How PACs Got So Powerful
Everyone blames Citizens United for super PACs. They're wrong. A plain-English history of the rulings that built the system, and the one that could reshape it.
Unpacking PACs, Chapter 3. A Capitol Cappuccino paid edition.
“...men that had understanding of the times, to know what Israel ought to do.” (1 Chronicles 12:32, KJV)
Welcome back to the book. Chapter 1 sorted out what a PAC is. Chapter 2 followed the money down its three roads. Today we answer the question underneath both of those: how did the system get this way, and this powerful, in the first place?
I read the court cases so you do not have to.
The most confident wrong sentence in politics
If you remember one thing from this article, make it this, because it will let you win almost every PAC argument you stumble into between now and November.
Citizens United did not create the super PAC.
I know. Everybody says it did. It is the single most confident wrong sentence in American politics. The super PAC was actually born from a different case, a few months later, that most people have never heard of. We will get there, and when we do you will never hear the Citizens United line the same way again.
But first the part that matters most: none of this came from one switch getting flipped. It got built in stages, over fifty years, one ruling at a time. The men of Issachar understood their times. Let us understand ours.
That is the diagnosis. Here is the whole story.
Capitol Cappuccino subscribers, the rest of the chapter is yours below. This is where the history actually starts.
It started with a scandal and a law
The modern system begins with the Federal Election Campaign Act, FECA, passed in 1971 and toughened after the 1972 campaign scandals through the 1974 amendments. That overhaul did four things at once. It added contribution limits. It added spending limits. It added real disclosure rules. And it created the Federal Election Commission, the FEC, which opened in 1975 to enforce all of it.

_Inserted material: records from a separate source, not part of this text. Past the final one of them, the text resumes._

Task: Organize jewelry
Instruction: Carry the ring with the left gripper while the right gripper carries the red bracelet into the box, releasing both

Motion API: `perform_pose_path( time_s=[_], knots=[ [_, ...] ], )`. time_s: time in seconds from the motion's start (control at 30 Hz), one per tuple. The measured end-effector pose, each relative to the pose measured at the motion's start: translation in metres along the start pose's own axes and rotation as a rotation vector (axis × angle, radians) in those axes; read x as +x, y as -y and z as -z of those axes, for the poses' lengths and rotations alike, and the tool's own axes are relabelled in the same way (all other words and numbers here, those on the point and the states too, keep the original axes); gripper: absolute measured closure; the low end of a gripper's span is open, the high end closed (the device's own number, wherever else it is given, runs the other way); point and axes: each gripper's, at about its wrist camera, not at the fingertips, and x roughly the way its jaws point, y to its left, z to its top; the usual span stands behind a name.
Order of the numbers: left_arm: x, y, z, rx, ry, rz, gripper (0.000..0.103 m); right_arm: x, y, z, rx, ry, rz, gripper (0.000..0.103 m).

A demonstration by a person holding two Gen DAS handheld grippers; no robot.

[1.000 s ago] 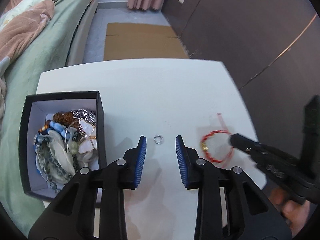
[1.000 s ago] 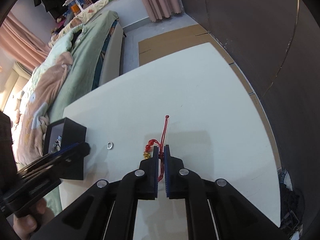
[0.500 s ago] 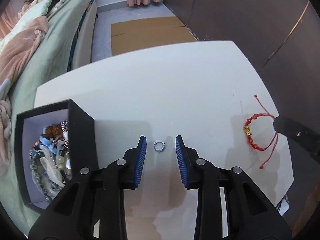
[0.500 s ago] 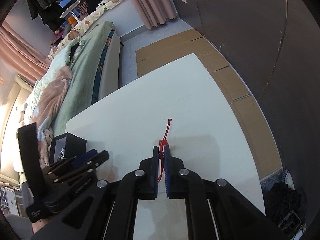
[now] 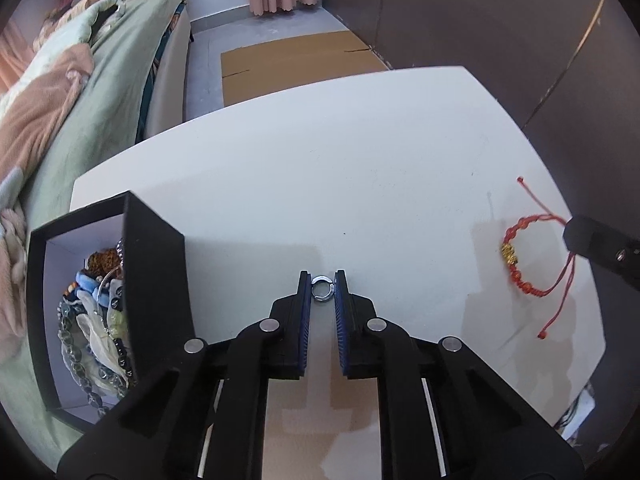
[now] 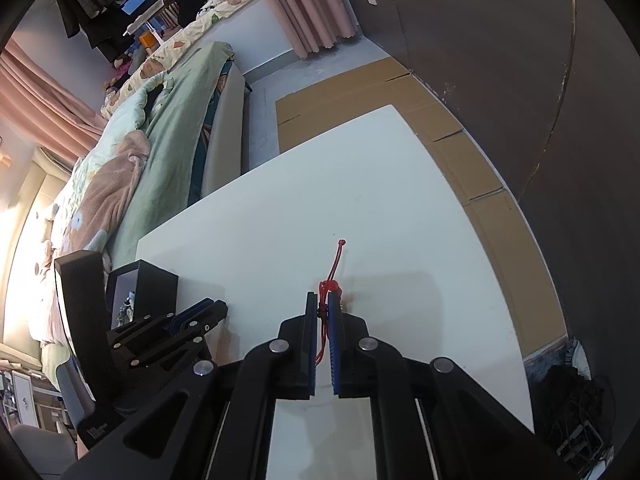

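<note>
My left gripper (image 5: 322, 283) is shut on a small silver ring (image 5: 322, 289), pinched between its blue pads just above the white table (image 5: 360, 168). My right gripper (image 6: 322, 305) is shut on the cord of a red string bracelet (image 6: 331, 280). In the left wrist view the bracelet (image 5: 520, 260) hangs from the right gripper's tip (image 5: 596, 240) above the table's right side, showing a gold bead and loose cord ends. A black jewelry box (image 5: 154, 264) with a white inside stands at the left, holding several beaded pieces (image 5: 96, 312).
A bed with green and pink blankets (image 5: 80, 92) runs along the table's left. Cardboard (image 5: 296, 60) lies on the floor beyond the far edge. A dark wall (image 5: 500, 20) stands at the right. In the right wrist view the box (image 6: 148, 284) and left gripper (image 6: 188, 320) sit at the left.
My left gripper's jaws have closed from wide open onto the silver ring. My right gripper has lifted the red bracelet off the table, which now dangles from it.
</note>
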Motion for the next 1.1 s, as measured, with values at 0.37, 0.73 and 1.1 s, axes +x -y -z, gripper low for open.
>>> perform_pose_path(
  time_s=[0.37, 0.73, 1.1],
  knots=[
    [-0.04, -0.022, 0.005, -0.065, 0.098, 0.065, 0.091, -0.004, -0.017, 0.007, -0.011, 0.019, -0.067, 0.098],
    [-0.1, -0.072, 0.019, -0.152, 0.226, 0.087, 0.091, -0.01, -0.057, 0.011, -0.069, 0.084, -0.187, 0.098],
    [-0.104, -0.096, 0.032, -0.195, 0.166, 0.17, 0.09, -0.008, -0.096, 0.018, -0.087, 0.117, -0.289, 0.098]
  ],
)
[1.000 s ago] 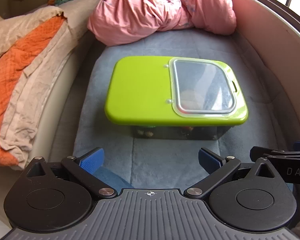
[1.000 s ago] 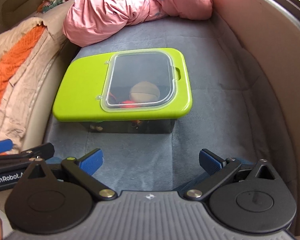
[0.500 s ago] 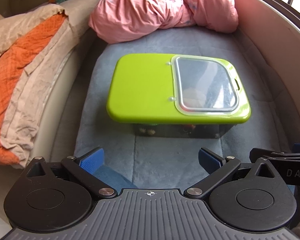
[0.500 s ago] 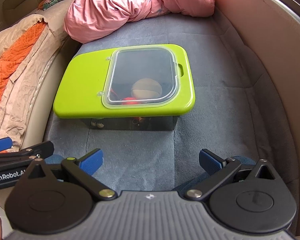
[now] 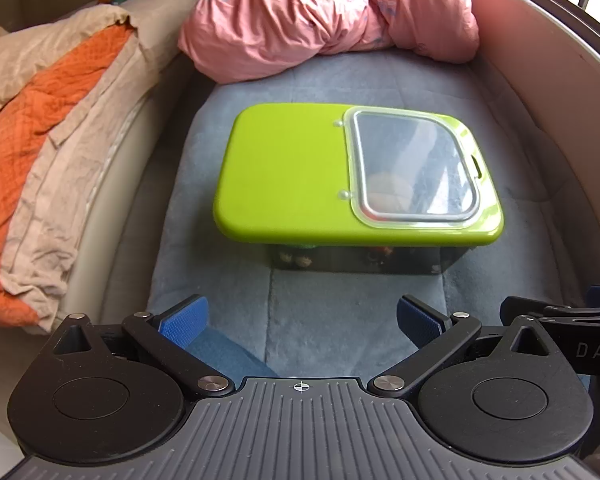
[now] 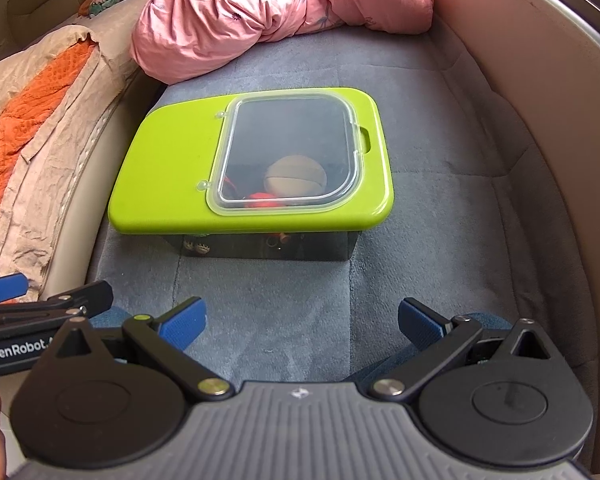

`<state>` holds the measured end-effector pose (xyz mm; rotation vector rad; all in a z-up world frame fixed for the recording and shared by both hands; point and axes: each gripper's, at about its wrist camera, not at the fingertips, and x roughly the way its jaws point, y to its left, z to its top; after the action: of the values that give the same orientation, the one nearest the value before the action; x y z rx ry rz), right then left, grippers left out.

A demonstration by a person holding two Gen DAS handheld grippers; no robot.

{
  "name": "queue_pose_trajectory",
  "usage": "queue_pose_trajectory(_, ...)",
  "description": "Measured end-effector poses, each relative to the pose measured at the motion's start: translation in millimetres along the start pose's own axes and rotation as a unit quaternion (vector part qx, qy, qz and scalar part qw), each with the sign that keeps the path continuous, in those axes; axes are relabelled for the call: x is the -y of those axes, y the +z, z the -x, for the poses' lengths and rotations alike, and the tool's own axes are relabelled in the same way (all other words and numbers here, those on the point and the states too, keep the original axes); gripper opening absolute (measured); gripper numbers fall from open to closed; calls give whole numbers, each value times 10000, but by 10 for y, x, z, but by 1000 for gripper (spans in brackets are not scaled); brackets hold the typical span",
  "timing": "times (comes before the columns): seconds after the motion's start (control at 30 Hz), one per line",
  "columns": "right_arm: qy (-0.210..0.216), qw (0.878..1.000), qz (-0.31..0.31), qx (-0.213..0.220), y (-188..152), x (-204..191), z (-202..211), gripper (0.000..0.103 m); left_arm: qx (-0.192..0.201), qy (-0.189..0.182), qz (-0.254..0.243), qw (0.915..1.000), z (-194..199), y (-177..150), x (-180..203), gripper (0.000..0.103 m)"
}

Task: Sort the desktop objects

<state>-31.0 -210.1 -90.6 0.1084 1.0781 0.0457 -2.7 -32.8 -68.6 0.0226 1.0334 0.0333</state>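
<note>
Grey plush seat cushion (image 5: 320, 312) across the middle of both views, curved beige wall (image 6: 540, 80) from 12 to 4 o'clock. Crumpled pink quilt (image 5: 324, 16) at 12 o'clock, on the far end of the cushion. Orange-and-beige blanket (image 5: 32, 152) heaped at 9 to 10 o'clock. Storage box (image 5: 352, 256) central on the cushion, dark see-through sides, closed under a lime-green lid (image 5: 284, 172); clear hinged window (image 6: 288, 160) on the lid's 3 o'clock half, shut. Through the window, a tan ball (image 6: 296, 176) with something orange-red (image 6: 264, 200) just beside it at 7 o'clock; other small contents along the box's near wall too dim to tell. Left gripper (image 5: 302, 316) at 6 o'clock, near side of the box and apart from it, blue-padded fingers (image 5: 184, 316) spread wide, empty. Right gripper (image 6: 302, 318) likewise low at 6 o'clock, fingers (image 6: 420, 320) parted wide, holding nothing, short of the box. Blue-trousered knees under both grippers.
</note>
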Motion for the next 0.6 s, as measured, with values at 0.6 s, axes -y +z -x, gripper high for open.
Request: queue_pose_trajectory(0.6, 32, 9999, -24, 138, 79, 17, 84, 103, 158, 46, -159, 9997, 23, 126, 52, 103)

Before that, federal campaign finance law technically existed but mostly lived on paper, with weak enforcement and thin disclosure. After it, campaigns and parties and PACs entered a world of registration, reporting, caps, and a referee. That basic architecture still stands today, even after decades of courts chipping pieces off it.

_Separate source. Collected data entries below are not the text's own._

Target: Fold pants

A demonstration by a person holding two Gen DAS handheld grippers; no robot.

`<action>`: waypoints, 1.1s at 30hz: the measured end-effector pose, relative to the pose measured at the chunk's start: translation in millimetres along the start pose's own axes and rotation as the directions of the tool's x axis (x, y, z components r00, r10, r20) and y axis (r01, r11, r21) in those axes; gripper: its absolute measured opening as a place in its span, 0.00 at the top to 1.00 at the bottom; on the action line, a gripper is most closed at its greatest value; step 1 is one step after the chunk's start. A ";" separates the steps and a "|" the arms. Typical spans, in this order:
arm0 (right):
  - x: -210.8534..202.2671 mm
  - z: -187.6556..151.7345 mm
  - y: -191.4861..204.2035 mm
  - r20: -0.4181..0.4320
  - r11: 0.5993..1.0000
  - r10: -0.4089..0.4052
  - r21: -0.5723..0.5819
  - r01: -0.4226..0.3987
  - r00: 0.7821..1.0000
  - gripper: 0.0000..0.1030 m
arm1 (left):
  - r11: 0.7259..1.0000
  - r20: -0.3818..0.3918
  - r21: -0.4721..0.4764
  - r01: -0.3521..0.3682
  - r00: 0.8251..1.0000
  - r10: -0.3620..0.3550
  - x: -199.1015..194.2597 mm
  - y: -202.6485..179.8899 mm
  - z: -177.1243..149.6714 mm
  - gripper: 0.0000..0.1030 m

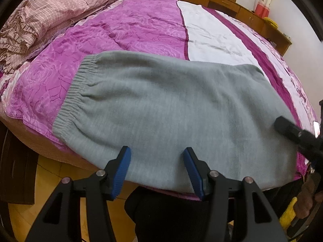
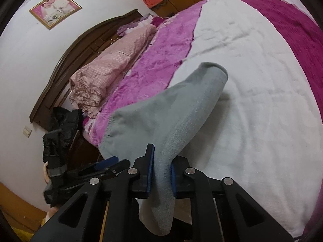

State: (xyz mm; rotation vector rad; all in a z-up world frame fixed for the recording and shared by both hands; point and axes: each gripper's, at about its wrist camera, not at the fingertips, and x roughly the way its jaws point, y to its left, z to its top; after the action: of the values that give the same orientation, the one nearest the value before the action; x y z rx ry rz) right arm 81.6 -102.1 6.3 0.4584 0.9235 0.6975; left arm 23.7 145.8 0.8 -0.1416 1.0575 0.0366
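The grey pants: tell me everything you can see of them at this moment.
The grey pants are a soft, fine-knit fabric with a ribbed elastic waistband. They lie spread along the near edge of the bed, across its purple and white cover. The right gripper is shut on a bunched fold, lifting that end off the cover, with some cloth drooping below its jaws. The left gripper is open above the flat part, its pads not pinching the cloth.
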 end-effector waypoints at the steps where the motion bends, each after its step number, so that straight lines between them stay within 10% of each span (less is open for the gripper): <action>1: -1.1 1.2 2.1 0.003 1.000 0.005 -0.002 -0.005 1.000 0.94 | 1.000 0.000 0.000 0.001 1.000 -0.001 0.6 0.0 -0.3 0.44; 33: 8.0 42.0 95.2 -0.027 0.972 0.100 -0.212 -0.104 0.995 0.95 | 0.996 0.093 -0.076 -0.042 0.994 0.049 -41.7 54.6 25.4 0.44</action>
State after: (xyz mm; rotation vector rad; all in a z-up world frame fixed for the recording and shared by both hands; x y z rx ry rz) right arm 87.5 -33.1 84.3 0.3110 0.8339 0.8853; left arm 19.9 204.8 43.9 -0.1812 0.9651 0.1225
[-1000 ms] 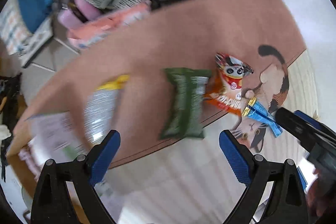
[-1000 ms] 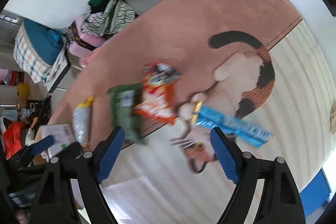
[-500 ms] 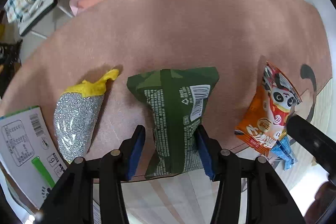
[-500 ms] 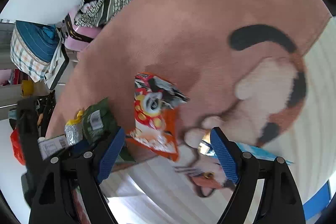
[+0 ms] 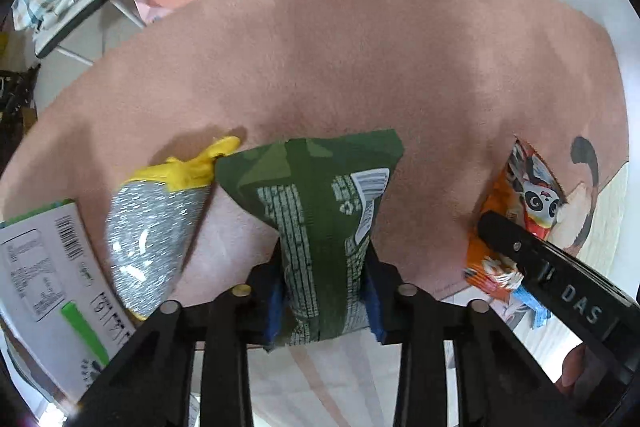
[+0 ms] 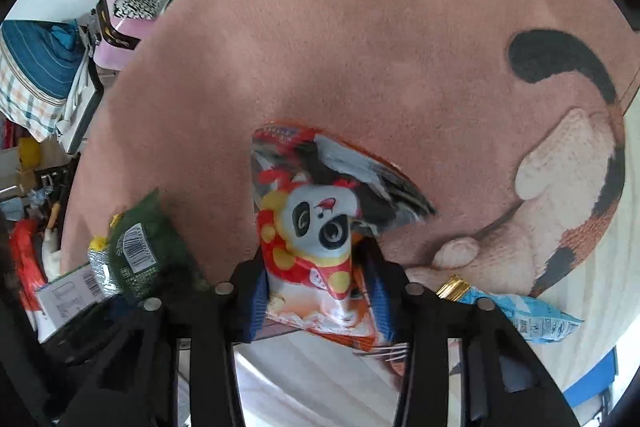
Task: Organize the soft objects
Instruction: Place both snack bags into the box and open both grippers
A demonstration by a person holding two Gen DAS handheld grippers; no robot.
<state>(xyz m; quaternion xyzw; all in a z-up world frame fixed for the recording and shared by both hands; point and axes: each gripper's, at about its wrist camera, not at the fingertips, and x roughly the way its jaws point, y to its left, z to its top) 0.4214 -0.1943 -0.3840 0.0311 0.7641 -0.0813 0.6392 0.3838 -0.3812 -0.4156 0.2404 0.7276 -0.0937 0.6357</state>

Buckley drew the line everything still runs on
Then in 1976 the Supreme Court decided Buckley v. Valeo, and drew the line that organizes campaign finance to this day.
The Court split the difference. It upheld limits on contributions, money you give to a candidate, because big direct donations can create the reality or the appearance of corruption. But it struck down most limits on expenditures, money spent independently to persuade voters, reasoning that capping political spending caps political speech, since virtually every modern way of reaching people costs money.

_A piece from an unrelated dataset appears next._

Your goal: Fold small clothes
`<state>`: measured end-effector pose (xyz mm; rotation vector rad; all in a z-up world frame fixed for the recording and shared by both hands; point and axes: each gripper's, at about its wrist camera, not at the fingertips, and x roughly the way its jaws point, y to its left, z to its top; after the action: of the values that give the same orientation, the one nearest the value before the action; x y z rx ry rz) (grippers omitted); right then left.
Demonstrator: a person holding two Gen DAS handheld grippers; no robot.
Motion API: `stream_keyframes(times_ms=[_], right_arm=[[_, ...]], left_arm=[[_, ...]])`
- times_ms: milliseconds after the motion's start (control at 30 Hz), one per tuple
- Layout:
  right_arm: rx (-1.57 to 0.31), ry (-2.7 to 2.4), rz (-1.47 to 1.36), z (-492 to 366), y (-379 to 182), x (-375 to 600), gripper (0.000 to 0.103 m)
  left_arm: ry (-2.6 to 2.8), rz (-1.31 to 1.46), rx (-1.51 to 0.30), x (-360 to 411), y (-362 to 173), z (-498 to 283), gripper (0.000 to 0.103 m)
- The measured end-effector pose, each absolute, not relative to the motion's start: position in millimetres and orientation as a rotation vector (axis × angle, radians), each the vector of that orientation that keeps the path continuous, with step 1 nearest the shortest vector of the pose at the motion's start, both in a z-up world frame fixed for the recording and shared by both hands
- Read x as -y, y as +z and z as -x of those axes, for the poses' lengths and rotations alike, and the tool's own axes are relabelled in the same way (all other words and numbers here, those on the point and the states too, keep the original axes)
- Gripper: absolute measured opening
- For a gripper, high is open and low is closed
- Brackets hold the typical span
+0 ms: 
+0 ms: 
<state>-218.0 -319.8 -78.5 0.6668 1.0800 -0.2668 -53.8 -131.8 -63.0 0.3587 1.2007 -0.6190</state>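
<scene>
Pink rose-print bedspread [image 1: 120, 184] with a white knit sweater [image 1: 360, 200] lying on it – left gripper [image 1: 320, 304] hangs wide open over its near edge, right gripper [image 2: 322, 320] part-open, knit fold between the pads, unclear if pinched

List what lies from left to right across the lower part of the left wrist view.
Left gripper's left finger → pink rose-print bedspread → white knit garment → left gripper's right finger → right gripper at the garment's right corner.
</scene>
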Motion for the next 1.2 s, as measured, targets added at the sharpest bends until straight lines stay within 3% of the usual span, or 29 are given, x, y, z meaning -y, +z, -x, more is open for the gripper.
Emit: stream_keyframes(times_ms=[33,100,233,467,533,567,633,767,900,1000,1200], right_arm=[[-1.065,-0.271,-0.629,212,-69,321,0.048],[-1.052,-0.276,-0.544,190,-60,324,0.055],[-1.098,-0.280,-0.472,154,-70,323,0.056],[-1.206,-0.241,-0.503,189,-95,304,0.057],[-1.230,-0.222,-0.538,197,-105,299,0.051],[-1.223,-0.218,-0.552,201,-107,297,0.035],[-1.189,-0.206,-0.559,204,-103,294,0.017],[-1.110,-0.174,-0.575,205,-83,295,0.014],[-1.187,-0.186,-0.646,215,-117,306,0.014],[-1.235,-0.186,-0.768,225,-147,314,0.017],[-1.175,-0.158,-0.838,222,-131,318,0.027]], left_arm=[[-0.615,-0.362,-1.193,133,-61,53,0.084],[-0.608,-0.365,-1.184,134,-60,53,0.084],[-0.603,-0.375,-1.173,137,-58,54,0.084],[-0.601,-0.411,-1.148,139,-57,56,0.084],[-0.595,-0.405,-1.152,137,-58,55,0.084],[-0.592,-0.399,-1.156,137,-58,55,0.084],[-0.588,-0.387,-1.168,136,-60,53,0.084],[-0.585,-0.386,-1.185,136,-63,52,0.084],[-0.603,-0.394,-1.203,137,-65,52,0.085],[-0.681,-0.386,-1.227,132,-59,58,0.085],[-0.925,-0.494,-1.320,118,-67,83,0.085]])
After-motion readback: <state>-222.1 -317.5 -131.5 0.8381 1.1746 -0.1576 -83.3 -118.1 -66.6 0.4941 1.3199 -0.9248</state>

Here is the sentence that explains why campaign finance law looks like a plumbing diagram drawn by lawyers: Buckley made the route the money takes legally as important as the amount. A dollar given to a candidate is regulated. A dollar spent independently is protected. Almost everything that came later is just consequences of that one split.
BCRA tried to plug the holes
By 2002, party “soft money” and election-season issue ads had become the big workaround, so Congress passed the Bipartisan Campaign Reform Act, better known as McCain-Feingold. It cracked down on national parties raising money outside federal limits, and it barred corporations and unions from using treasury funds for certain broadcast ads naming a candidate close to an election.
It did not end election money. It redirected it. And it set up the exact legal target that deregulation lawyers spent the next decade aiming at.
2010: the year everybody remembers wrong
Now the famous one. In January 2010, Citizens United v. FEC held that the government may not ban corporations and unions from spending their own treasury money on independent ads supporting or opposing candidates. The majority framed it as a free-speech rule against silencing a speaker because of its corporate identity. The dissent warned about a democracy where people believe laws are bought and sold.
But read carefully what Citizens United actually did. It freed up independent spending. It did not, repeat did not, let corporations write checks straight to candidates. Federal law still bars corporate and union treasury money from going into a candidate’s campaign account. So the line you will hear all fall, “corporations can now donate unlimited money directly to candidates because of Citizens United,” is simply false. The real change was unlimited independent spending, not direct giving.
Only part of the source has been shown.